YOUR INSTRUCTIONS:
Extract, unchanged, each line of the listing below from its first line through the line that contains "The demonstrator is", inclusive, and nothing else.

------------

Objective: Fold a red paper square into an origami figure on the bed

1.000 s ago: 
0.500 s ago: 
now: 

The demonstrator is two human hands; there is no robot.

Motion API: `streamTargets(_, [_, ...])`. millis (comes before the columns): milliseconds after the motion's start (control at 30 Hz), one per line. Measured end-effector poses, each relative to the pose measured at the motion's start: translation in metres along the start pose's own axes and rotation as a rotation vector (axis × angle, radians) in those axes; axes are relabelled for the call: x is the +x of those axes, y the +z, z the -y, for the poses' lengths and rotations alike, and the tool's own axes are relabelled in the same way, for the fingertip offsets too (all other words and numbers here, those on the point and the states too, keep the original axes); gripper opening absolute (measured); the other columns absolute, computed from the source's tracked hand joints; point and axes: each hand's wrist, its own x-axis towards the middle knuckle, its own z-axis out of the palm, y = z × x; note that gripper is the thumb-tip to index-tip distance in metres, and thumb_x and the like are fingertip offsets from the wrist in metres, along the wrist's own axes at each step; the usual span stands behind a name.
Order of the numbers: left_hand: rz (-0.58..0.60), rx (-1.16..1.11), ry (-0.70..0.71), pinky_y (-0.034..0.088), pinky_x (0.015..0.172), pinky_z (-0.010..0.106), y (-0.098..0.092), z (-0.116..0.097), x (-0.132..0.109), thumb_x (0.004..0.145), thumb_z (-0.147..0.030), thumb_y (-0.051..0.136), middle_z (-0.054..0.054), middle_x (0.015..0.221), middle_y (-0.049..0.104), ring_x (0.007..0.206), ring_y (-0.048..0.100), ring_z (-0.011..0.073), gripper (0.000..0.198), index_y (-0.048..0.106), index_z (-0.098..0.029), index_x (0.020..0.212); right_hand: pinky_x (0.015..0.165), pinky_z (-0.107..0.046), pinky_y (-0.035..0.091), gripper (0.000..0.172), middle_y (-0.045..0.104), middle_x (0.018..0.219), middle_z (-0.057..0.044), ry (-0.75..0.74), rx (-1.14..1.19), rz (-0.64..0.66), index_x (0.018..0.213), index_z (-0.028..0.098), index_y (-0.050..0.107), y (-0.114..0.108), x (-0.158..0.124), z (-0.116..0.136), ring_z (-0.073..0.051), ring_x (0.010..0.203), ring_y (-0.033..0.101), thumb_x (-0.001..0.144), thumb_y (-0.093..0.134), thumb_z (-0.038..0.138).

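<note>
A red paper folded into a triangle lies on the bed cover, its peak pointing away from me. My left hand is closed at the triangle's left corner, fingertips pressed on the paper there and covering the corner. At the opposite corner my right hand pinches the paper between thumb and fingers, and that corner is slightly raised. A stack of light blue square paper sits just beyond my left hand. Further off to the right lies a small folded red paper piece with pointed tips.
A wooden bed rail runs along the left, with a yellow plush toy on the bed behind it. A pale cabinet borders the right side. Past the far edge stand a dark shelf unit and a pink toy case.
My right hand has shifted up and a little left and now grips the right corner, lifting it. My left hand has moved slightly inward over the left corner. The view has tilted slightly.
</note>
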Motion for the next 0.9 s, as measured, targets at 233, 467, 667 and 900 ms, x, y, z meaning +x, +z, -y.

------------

FINISHED EXERCISE:
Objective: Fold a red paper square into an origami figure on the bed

1.000 s ago: 
0.500 s ago: 
now: 

The demonstrator is two human hands; there is no robot.

No more output is required for this exercise.